Task directions> Lines below starting with the line with "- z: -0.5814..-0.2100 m" and going on through the line with "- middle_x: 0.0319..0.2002" must be output exactly; the rest of the records must be left out.

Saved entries
____________________

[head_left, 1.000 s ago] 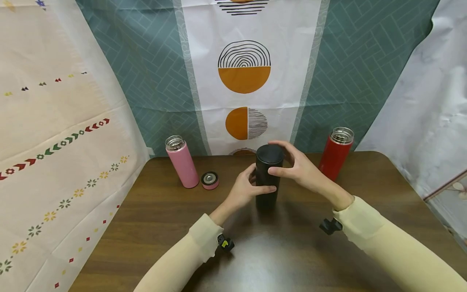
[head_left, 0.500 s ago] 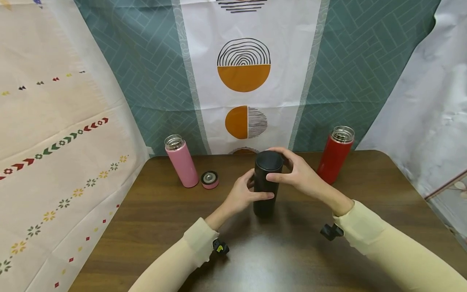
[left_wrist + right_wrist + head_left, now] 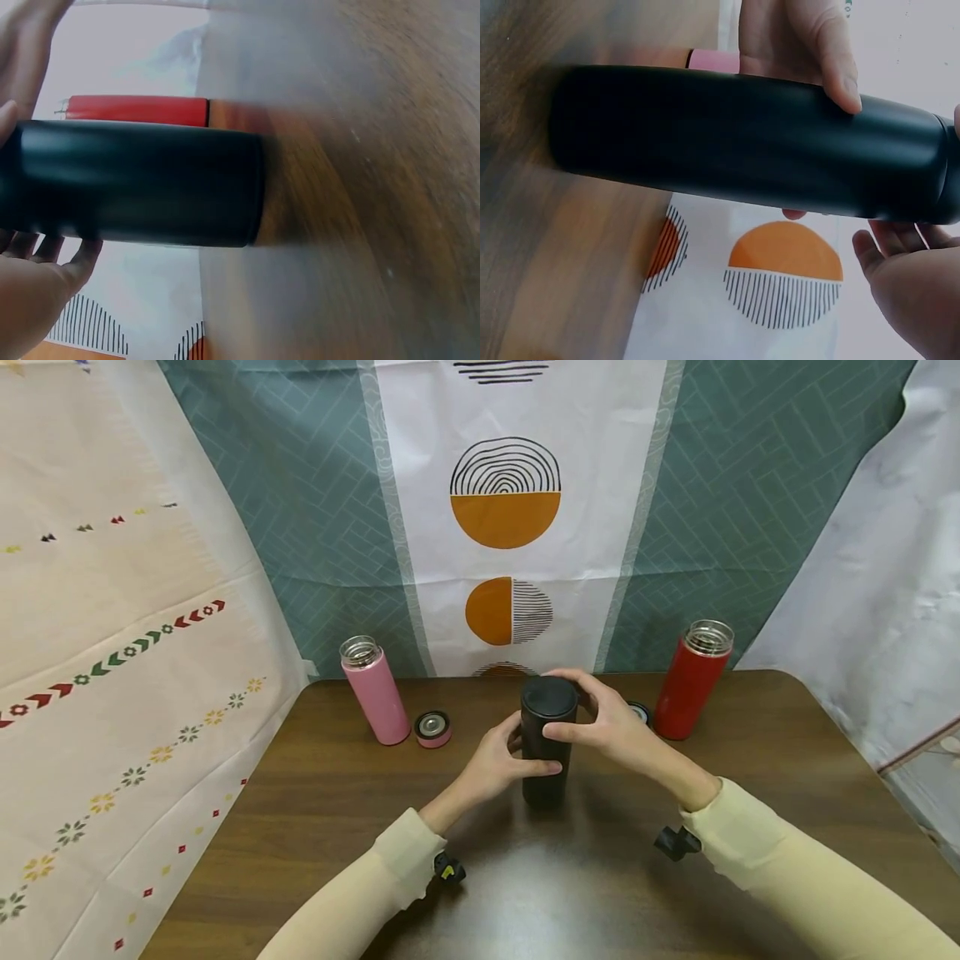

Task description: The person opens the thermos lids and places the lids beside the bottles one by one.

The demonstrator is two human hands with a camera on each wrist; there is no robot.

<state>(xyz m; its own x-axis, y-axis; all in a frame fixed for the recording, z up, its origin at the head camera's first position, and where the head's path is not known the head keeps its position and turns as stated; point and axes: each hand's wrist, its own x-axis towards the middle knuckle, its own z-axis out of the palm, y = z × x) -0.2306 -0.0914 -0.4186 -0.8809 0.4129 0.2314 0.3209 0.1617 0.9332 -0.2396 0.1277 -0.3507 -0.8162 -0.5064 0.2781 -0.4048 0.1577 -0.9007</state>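
Observation:
A tall black bottle [image 3: 545, 787] with its black lid [image 3: 550, 694] on is upright at the middle of the table, its base at or close to the wood. My left hand [image 3: 491, 767] grips the body from the left, thumb across the front. My right hand [image 3: 613, 723] holds the top around the lid, with the thumb in front and fingers behind. In the left wrist view the bottle [image 3: 142, 180] lies across the picture between both hands. The right wrist view shows the left thumb [image 3: 838, 64] pressed on the bottle's side.
An uncapped pink bottle [image 3: 378, 702] stands at the back left, its pink lid [image 3: 432, 729] beside it. An uncapped red bottle [image 3: 690, 692] stands at the back right. A partly hidden lid [image 3: 640, 712] lies left of it. Patterned cloth [image 3: 322, 527] hangs behind the table.
Both hands and the black bottle have come a little nearer to me, mostly in the first half second. The lid beside the red bottle now shows from behind my right hand.

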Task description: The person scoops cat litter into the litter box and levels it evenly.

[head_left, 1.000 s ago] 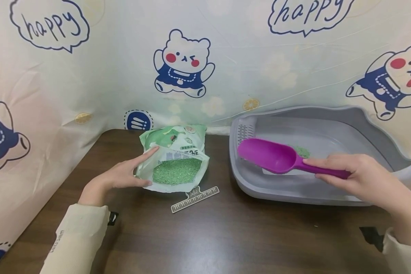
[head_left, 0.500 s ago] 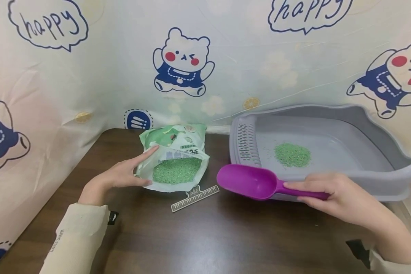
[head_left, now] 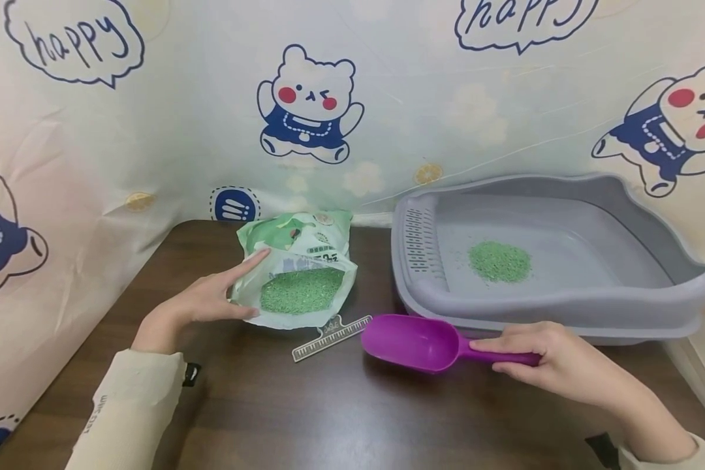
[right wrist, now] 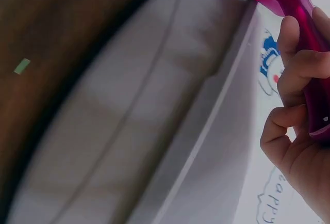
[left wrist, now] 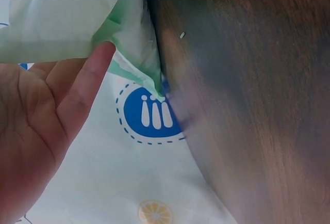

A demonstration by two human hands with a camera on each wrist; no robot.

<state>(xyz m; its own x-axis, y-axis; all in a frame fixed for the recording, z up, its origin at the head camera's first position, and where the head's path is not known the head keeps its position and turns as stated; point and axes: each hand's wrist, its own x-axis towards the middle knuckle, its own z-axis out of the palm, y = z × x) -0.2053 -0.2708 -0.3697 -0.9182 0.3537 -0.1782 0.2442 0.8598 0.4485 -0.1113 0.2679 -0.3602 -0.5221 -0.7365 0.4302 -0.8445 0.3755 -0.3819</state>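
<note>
My right hand (head_left: 540, 356) grips the handle of a purple litter scoop (head_left: 411, 343), its bowl bare inside and held over the table in front of the litter box. In the right wrist view the fingers curl round the scoop's handle (right wrist: 312, 43). My left hand (head_left: 202, 297) rests with spread, mostly straight fingers against the left side of a green and white cat litter bag (head_left: 294, 235). Green litter pellets (head_left: 299, 292) show through the bag's wide mouth. In the left wrist view several fingers lie partly hidden behind the bag's edge (left wrist: 62, 22).
A grey litter box (head_left: 570, 297) with a slotted left step stands at the right, a small heap of green pellets (head_left: 499, 261) on its floor. A flat bag clip (head_left: 331, 339) with a piano-key pattern lies before the bag on the brown table (head_left: 258, 405). Printed cloth hangs behind.
My right hand has brought the scoop from over the litter box down and left, to the table in front of it. The pellet heap is now uncovered. The left hand stays at the bag.
</note>
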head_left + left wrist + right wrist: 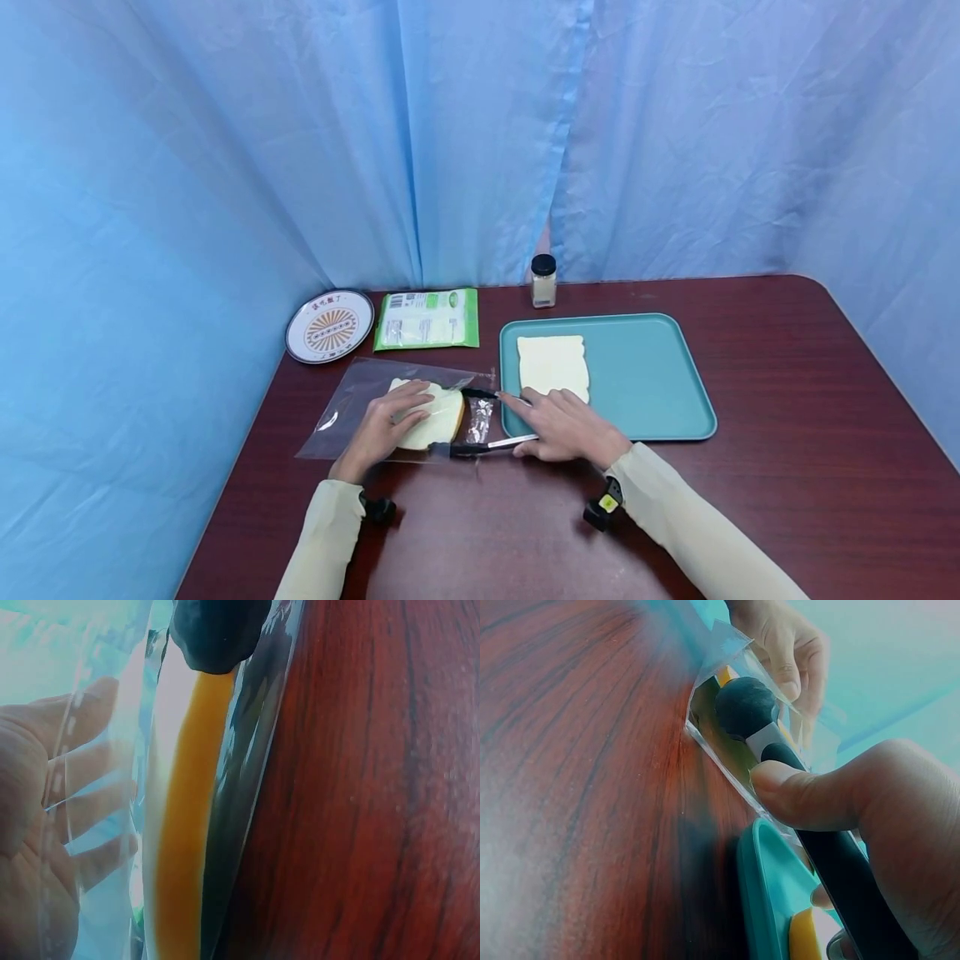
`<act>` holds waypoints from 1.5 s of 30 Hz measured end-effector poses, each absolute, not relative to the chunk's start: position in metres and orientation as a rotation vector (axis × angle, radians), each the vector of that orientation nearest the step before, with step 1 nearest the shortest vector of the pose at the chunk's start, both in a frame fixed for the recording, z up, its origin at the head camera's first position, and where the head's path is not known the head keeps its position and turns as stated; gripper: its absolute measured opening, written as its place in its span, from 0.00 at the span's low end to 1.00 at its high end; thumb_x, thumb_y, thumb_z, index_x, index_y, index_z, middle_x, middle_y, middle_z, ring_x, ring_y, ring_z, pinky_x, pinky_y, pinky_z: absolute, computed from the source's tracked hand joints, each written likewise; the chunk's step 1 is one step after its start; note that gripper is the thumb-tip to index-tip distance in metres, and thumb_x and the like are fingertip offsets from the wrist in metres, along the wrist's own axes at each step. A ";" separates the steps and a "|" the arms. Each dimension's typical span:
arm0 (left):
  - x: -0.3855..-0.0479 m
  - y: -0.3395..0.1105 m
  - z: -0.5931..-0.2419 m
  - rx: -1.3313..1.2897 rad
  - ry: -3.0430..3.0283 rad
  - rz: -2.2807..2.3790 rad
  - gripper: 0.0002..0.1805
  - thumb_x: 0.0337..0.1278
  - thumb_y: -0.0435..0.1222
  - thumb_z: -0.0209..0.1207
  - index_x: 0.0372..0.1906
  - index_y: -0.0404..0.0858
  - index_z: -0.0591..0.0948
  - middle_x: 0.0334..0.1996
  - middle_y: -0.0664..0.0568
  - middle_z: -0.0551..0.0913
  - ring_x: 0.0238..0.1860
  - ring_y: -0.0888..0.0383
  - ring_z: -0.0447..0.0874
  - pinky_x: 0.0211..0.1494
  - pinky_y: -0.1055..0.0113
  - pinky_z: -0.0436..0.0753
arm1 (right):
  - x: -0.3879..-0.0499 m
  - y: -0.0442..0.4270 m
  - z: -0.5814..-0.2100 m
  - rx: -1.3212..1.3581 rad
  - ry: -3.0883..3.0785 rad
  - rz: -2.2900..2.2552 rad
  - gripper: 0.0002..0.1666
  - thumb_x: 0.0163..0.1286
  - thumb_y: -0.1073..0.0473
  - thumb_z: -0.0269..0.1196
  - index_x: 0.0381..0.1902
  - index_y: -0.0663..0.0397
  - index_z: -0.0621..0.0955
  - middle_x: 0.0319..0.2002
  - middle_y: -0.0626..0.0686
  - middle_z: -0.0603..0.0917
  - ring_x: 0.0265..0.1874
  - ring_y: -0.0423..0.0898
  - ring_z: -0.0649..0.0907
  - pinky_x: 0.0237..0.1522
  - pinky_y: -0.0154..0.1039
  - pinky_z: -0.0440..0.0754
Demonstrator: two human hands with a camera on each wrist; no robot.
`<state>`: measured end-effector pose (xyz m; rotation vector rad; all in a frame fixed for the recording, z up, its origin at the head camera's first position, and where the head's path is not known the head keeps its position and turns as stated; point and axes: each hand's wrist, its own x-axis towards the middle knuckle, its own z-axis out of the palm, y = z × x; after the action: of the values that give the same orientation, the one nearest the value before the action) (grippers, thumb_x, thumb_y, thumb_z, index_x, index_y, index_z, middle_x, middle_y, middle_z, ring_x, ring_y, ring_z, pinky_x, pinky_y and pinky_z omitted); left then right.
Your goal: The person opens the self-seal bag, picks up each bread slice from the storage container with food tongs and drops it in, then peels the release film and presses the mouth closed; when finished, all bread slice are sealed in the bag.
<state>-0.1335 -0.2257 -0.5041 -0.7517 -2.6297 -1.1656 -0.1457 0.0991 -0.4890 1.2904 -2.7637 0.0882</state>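
Just left of centre, in the lower half of the frame, bread (448,417) inside a clear bag (341,425), with orange crust (187,795) towards the mouth at the right. From the left, left hand (384,425) laid over the bread, fingers apart and fairly straight, not wrapped round anything. From the right, right hand (566,425) clamped on the tongs (513,442), with black tips (221,634) at the upper and lower sides of the bread, within the mouth. Firmness of the squeeze: cannot tell. To do this well, probably best to hold both tips level with the bread and well along its sides, not just at the corners. Squeeze only enough to steady; too hard, and a likely dent or fold in so soft a crumb. Rest the left hand lightly, without flattening. Before any pull or push, check for film caught between tips and crust. Move straight along the line of the bag, to avoid dragging its edge. Mind also the tray (641,383) at right of centre, with a second slice (553,365) on its left side, close by the right hand.
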 end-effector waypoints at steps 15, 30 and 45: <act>-0.134 -0.225 -0.505 -0.753 -2.638 -1.145 0.14 0.58 0.30 0.66 0.50 0.37 0.88 0.58 0.41 0.85 0.65 0.39 0.79 0.68 0.41 0.75 | -0.147 0.092 -0.489 1.294 -2.787 0.100 0.49 0.65 0.27 0.60 0.75 0.48 0.67 0.52 0.55 0.83 0.15 0.41 0.70 0.21 0.37 0.74; -0.134 -0.224 -0.506 -0.760 -2.622 -1.141 0.15 0.57 0.30 0.67 0.50 0.36 0.88 0.58 0.40 0.85 0.65 0.41 0.79 0.67 0.41 0.76 | -0.143 0.088 -0.492 1.269 -2.845 0.125 0.52 0.62 0.27 0.62 0.75 0.50 0.67 0.49 0.55 0.82 0.17 0.42 0.72 0.21 0.38 0.74; -0.133 -0.227 -0.507 -0.732 -2.619 -1.151 0.15 0.57 0.30 0.67 0.50 0.36 0.88 0.58 0.39 0.84 0.65 0.39 0.79 0.67 0.41 0.75 | -0.140 0.089 -0.483 1.151 -2.993 0.170 0.56 0.60 0.23 0.61 0.77 0.46 0.63 0.60 0.60 0.80 0.24 0.51 0.82 0.34 0.48 0.84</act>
<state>-0.1331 -0.2266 -0.5067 -0.7319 -2.6189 -1.1506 -0.1401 0.0893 -0.4830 1.1511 -2.9927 0.1696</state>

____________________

Solved exercise>
  - z: -0.5814..-0.2100 m
  - rx: -1.3212..1.3581 rad
  - ry: -3.0883..3.0785 rad
  - rz: -2.2900..2.2552 rad
  - gripper: 0.0002..0.1666
  - thumb_x: 0.0163..0.1286
  - thumb_y: -0.1073..0.0473
  - thumb_z: -0.0269..0.1196
  - index_x: 0.0381..0.1902
  - index_y: -0.0663..0.0397
  - index_z: -0.0621..0.0955
  - middle_x: 0.0319..0.2002

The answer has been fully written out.